The above-described piezoelectric element is accommodated in a member made of a silicon single crystal substrate called a protective substrate (also referred to as a sealing plate), and the terminal portion of the piezoelectric element is disposed in a wiring space provided in the protective substrate. . Then, one end portion of the flexible cable is inserted into the wiring space portion, and the wiring terminal formed at the one end portion is electrically connected to the corresponding terminal of the piezoelectric element.

JP, 2011-167964, A

  By the way, in the liquid jet head of this type, in order to meet the demand for downsizing, the members constituting the liquid jet head are also miniaturized. With regard to the above-described protective substrate which is one of the constituent members, as the size is reduced, the wiring space also becomes a narrow space within a range in which one end of the flexible cable inserted into the wiring space can be inserted. Furthermore, with the increase in the number of nozzles and the increase in density, the terminals constituting the terminal portion are also arranged with high density, and the distance between the terminals is narrowed. Therefore, at the time of wiring work, it is necessary to bond the wiring terminals and the terminals of the piezoelectric element with high accuracy in a narrow space. In such a case, the thickness of the solder resist which covers portions other than the terminals in a general flexible cable becomes a problem. That is, although the thickness of the solder resist is, for example, about 0.2 mm, when the wiring work is performed in the narrow wiring space described above, the solder resist contacts a member (protective substrate) defining the wiring space. As a result, there is a possibility that the bonding position of the terminals may be shifted.

  Also, in general, there is variation in the application range of the solder resist of the flexible cable, and when the portion not covered with the solder resist comes in contact with the protective substrate made of a silicon single crystal substrate, the protective substrate has conductivity. There is a risk of shorting.

  The present invention has been made in view of such circumstances, and an object thereof is to connect a terminal of a wiring member and a terminal of a pressure generating means more reliably and firmly while preventing a defect such as a contact failure or a short circuit. It is an object of the present invention to provide a liquid jet head and a liquid jet apparatus that can

The present invention has been proposed to achieve the above object, and pressure generation is caused by causing pressure fluctuation in the liquid in the pressure chamber by applying a drive voltage and injecting the liquid from a nozzle connected to the pressure chamber. Means,
A substrate containing the pressure generating means;
A wiring member for supplying the drive voltage to the pressure generating means;
Equipped with
A first terminal portion of the pressure generating means is disposed in a wiring empty portion provided in the base material, and a second terminal portion on one end side of the wiring member is electrically connected to the first terminal portion.
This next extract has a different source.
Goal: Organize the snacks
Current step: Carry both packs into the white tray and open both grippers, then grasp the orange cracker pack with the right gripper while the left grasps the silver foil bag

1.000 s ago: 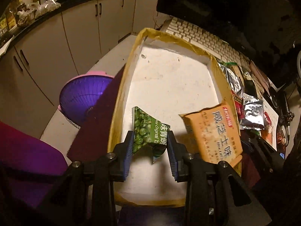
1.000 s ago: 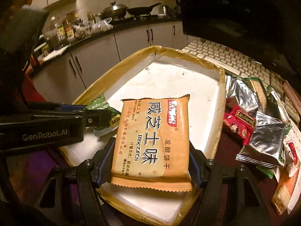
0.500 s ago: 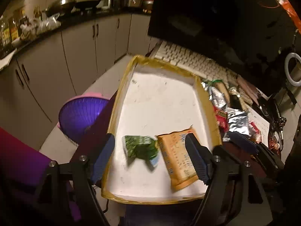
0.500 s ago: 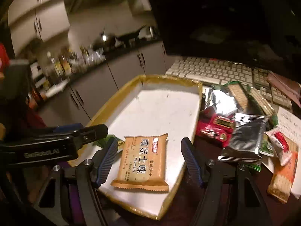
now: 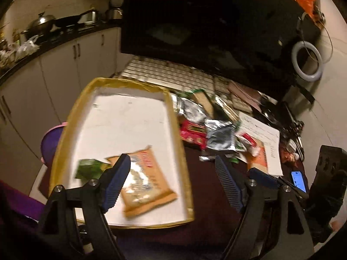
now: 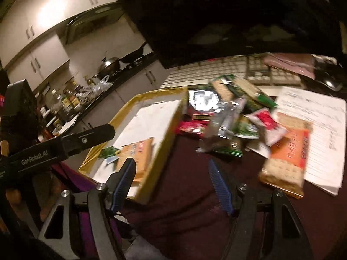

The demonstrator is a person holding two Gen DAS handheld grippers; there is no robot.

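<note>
A shallow tray with a gold rim point(image 5: 65, 127) and white floor lies on the dark table; it also shows in the right wrist view point(image 6: 164, 138). In it lie an orange biscuit packet point(image 5: 147, 186) point(image 6: 138, 151) and a small green pea packet point(image 5: 89, 169) point(image 6: 108, 151). My left gripper point(image 5: 173, 173) is open and empty above the tray's near right edge. My right gripper point(image 6: 171, 173) is open and empty over the table beside the tray. A heap of loose snack packets point(image 5: 208, 125) point(image 6: 229, 117) lies right of the tray, with an orange cracker pack point(image 6: 286, 156).
A white keyboard point(image 5: 173, 73) and a dark monitor point(image 5: 216, 21) stand behind the snacks. Paper sheets point(image 6: 321, 130), a phone point(image 5: 298, 178) and a ring light point(image 5: 306, 62) are at the right. A purple basket point(image 5: 48, 143) sits below the table's left edge.
Both grippers let go of their packets, opened wide and pulled back. Both views have swung right toward the snack heap. The green and orange packets now lie in the tray.
</note>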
A liquid jet head,
The wiring member has a first portion covered by an insulating film and a second portion not covered by the insulating film.
The second portion includes the second terminal portion, and in a state in which the second terminal portion and the first terminal portion are connected, at least the opening on the wiring member insertion side of the wiring empty portion Continue to the outside position,
The base material and the second portion are in contact with the wiring empty portion in a state of covering the bonding portion between the first terminal portion and the second terminal portion in the wiring empty portion. It is characterized in that it is filled with an electrically insulating filler in the absence state.

According to the above configuration, the second portion not covered by the insulating film in the wiring member includes the second terminal portion, and the second terminal portion is connected to the first terminal portion. Since at least the opening of the wiring empty portion continues to a position outside the opening on the wiring member insertion side of the wiring empty portion, that is, the insulating film is not provided in the range to be inserted into the wiring empty portion. The thickness in the range can be reduced. For this reason, wiring work in a relatively narrow wiring space becomes easy, and it is suppressed that the insulating film contacts the base material that defines the wiring space to cause the positional deviation of bonding between the terminals.
Further, the wiring empty portion covers the joint portion between the first terminal portion and the second terminal portion in the wiring empty portion, and the substrate and the second portion are not in contact with each other. Since the filler having the electrical insulation property is filled, the attitude of the wiring member is fixed by the filler, and the second portion of the wiring member is the base material when the base material is made of the conductive material. Short circuit contact is prevented. In addition, since the joint portion between the first terminal portion and the second terminal portion is covered and reinforced with the filler, the connection is made more firmly, and the contact failure and the like are reduced.

  In the above configuration, it is preferable that the filler reaches the first portion outside the opening of the wiring empty portion to cover the entire surface of the second portion.

  According to this configuration, since the entire surface of the second portion is covered with the filler, it is possible to more reliably prevent a short circuit between the second portion and the substrate.

  In the above configuration, the first terminal portion and the second terminal portion are preferably connected by a nonconductive adhesive.

  According to this configuration, even in a configuration in which the pitch between the terminals is relatively narrow, it is difficult to cause a short between the terminals, but the non-conductiveness is weak compared with other adhesives such as a conductive adhesive or solder or the like. In the case of using a conductive adhesive, the junction between the terminals by the non-conductive adhesive is reinforced by the filler, so it is possible to cope with the densification of the terminals.

  The said structure WHEREIN: The said base material is suitable for the structure which consists of a silicon monocrystal substrate.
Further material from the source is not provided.